Notably, the function only ever approaches infinity at $x\in \{0, 1, 11\}$ ultimately indicating primality of $11$.

A little note: I've obtained the plots by coding a procedure that considers $(a, b)$ until distance inverses become less than some epsilon, in which case there is no point in further traversal.

## Important update #1

I have updated the definition of $f_{m}(x)$ and replaced plots with ones generated by the new implementation, as it was previously using exponent of 2.

According to Daniel Fischer, $f_{m}(x)$ with exponent not bigger than $2$ in the denominator must necessarily diverge for every $x$ in its domain. I have therefore decided to use cubes.

## Important update #2

It appears that in order to finely approximate $f_{m}(x)$, it is enough to simply sum inverses of distances **to the four closest lattice points**, instead of taking an infinite sum.

Let $H = (x, {m\over x} )$ (actual point on hyperbola)

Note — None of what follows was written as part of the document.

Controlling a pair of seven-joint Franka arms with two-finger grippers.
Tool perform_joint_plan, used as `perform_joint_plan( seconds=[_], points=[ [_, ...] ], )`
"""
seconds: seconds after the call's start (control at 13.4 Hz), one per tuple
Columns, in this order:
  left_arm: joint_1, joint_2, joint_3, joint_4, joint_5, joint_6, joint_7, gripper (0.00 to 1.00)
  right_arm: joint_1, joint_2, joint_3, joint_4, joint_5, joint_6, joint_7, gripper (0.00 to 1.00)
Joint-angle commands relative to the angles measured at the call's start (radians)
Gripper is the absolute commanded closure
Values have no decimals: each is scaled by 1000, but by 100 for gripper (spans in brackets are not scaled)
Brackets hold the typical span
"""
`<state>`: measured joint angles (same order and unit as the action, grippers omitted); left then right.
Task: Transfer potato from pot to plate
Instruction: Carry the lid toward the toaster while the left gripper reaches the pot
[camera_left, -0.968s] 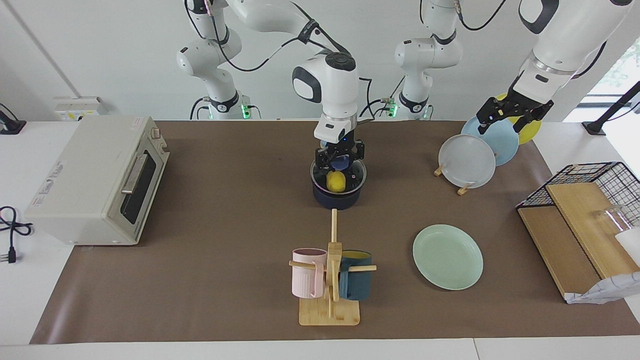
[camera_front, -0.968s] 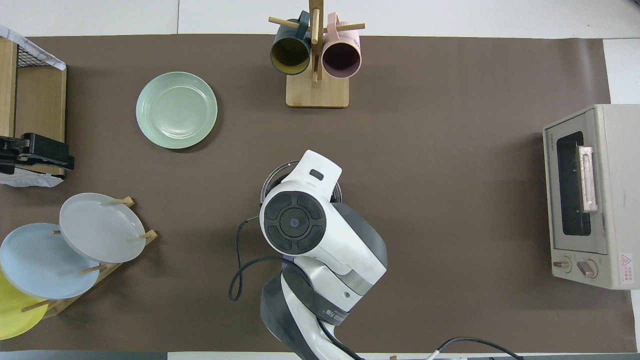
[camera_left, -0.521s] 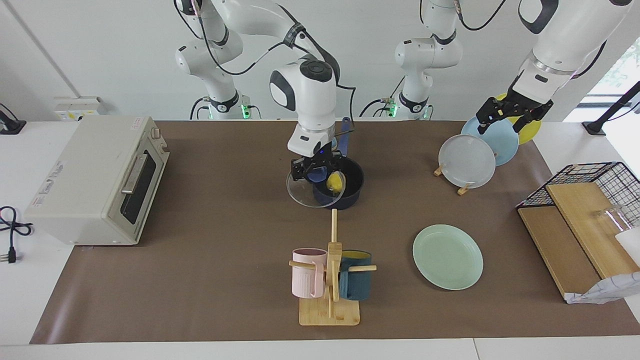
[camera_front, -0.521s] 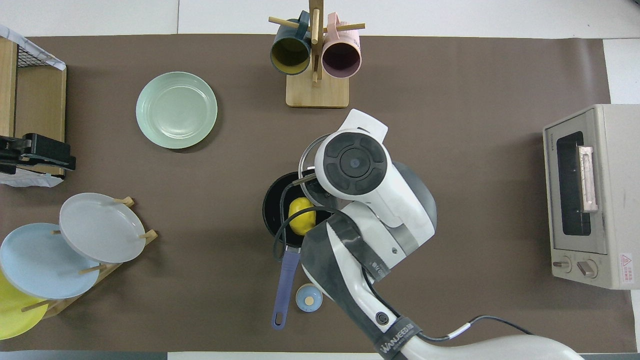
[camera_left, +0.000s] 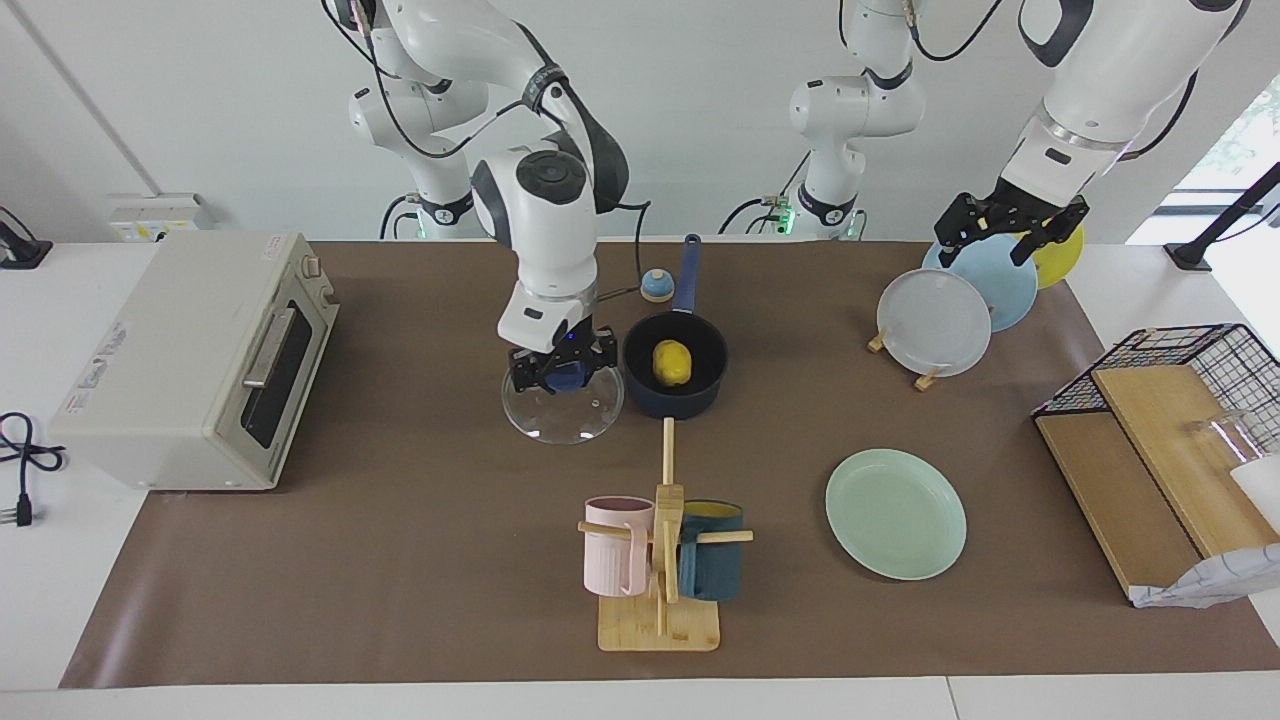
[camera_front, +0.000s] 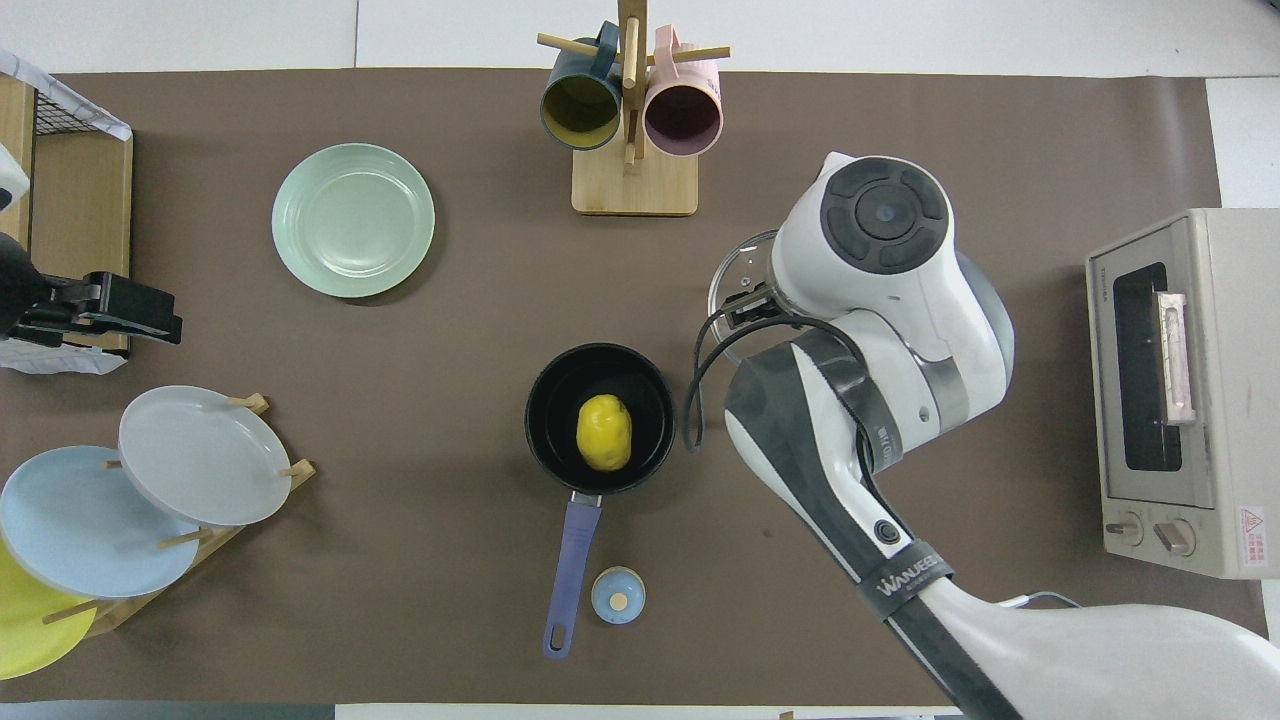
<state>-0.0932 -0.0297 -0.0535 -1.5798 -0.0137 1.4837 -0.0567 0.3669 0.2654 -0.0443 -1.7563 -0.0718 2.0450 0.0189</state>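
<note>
The yellow potato (camera_left: 672, 362) lies in the uncovered navy pot (camera_left: 700, 400), whose blue handle points toward the robots; the potato also shows in the overhead view (camera_front: 604, 432) inside the pot (camera_front: 555, 400). My right gripper (camera_left: 562, 372) is shut on the blue knob of the pot's glass lid (camera_left: 562, 415) and holds it low over the mat beside the pot, toward the right arm's end. The mint-green plate (camera_left: 895, 513) lies empty, farther from the robots, toward the left arm's end. My left gripper (camera_left: 1005, 222) is open and waits over the plate rack.
A toaster oven (camera_left: 190, 360) stands at the right arm's end. A mug tree (camera_left: 660, 560) stands farther out than the pot. A rack (camera_left: 935, 320) holds grey, blue and yellow plates. A small blue round piece (camera_left: 656, 285) lies by the pot's handle. A wire basket (camera_left: 1170, 420) sits at the left arm's end.
My right gripper lifted the glass lid off the pot and carried it sideways toward the toaster's end, baring the potato. The left gripper shifted slightly.
</note>
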Motion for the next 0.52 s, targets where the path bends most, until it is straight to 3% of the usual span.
perform_joint_plan(
  seconds=[0.0,0.22,0.45],
  points=[
    [-94,-44,7,-54,-9,-7,-113,0,-94,-44,14,-80,35,29,-106,51],
    [-244,-88,6,-219,-44,177,-308,0,-180,-67,14,-195,55,148,-238,51],
    [-411,-23,6,-305,-46,386,-474,0,-236,-98,14,-304,56,248,-332,51]
  ],
)
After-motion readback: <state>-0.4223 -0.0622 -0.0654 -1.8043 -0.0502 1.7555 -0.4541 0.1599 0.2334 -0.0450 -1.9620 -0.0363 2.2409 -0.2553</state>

Let $h = (\lfloor x \rfloor, \lfloor {m\over x} \rfloor)$ (the closest lattice point to the left-bottom)

Our new function is therefore

$$f_{m}(x) = {1\over \mathbf{d}(H, h) } + {1\over \mathbf{d}(H, h + (0, 1)) } + {1\over \mathbf{d}(H, h + (1, 0)) } + {1\over \mathbf{d}(H, h + (1, 1)) } $$

In fact, the plots look almost identical. Consider $f_{17}(x):$

For me, it appears to yield a perfectly acceptable estimate.

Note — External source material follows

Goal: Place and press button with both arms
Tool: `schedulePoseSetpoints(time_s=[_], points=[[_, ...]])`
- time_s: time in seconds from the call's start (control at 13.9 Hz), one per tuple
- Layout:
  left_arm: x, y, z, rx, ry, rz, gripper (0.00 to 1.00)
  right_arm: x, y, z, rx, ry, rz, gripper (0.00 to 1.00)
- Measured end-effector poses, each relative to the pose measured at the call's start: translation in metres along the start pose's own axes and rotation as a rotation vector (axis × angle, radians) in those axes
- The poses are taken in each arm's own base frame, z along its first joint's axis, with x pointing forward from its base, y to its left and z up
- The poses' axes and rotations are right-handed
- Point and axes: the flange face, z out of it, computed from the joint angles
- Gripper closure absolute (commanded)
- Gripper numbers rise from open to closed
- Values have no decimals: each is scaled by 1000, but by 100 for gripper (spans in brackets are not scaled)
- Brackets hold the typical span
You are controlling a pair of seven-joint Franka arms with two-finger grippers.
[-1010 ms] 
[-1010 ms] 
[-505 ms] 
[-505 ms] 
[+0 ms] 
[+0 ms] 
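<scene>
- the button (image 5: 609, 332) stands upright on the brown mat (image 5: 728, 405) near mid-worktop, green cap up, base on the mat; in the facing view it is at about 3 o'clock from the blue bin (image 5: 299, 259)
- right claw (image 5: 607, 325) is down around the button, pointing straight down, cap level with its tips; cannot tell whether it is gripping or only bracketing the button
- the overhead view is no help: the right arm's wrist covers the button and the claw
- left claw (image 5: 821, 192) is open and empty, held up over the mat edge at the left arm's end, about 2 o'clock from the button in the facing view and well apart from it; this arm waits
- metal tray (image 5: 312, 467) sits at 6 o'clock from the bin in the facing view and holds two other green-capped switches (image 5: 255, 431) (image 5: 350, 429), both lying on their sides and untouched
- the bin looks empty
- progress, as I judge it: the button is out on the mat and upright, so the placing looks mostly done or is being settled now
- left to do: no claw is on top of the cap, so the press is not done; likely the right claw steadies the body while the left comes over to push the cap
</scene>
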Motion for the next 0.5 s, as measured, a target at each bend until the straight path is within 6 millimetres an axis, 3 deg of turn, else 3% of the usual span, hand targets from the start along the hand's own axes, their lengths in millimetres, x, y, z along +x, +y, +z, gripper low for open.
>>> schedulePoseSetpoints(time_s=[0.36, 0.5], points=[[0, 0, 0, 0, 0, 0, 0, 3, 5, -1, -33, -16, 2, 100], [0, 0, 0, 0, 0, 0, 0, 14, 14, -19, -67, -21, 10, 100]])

I believe it is especially worthy of our attention that **the function looks like it remains smooth even in presence of floor function**.

## Questions:

- How can we qualify this function? Can we know that it is smooth? Analytic maybe?
*Is there a way to approximate this function without infinite series? Or maybe a simpler, exact formula?***- Partially solved - four closest lattice points finely approximate the result while probably preserving smoothness.***I've chosen square of the distance on the premise that it must converge equally well as the series $ \sum\limits_{n=1}^\infty {1 \over n^{s}}$ for $s > 1$. Is it actually the case that $f_{m}(x)$ must always converge for $x > 0$ and $x$ not dividing $m$?***Solved - $f_{m}(x)$ must always diverge with the exponent not bigger than $2$ in the denominator**.- Is this function of any use? I know very well that the infinite series are far from efficient, but maybe there's an approximation that would sufficiently well predict factors? Or maybe, is it ultimately an obscure encoding of trial division?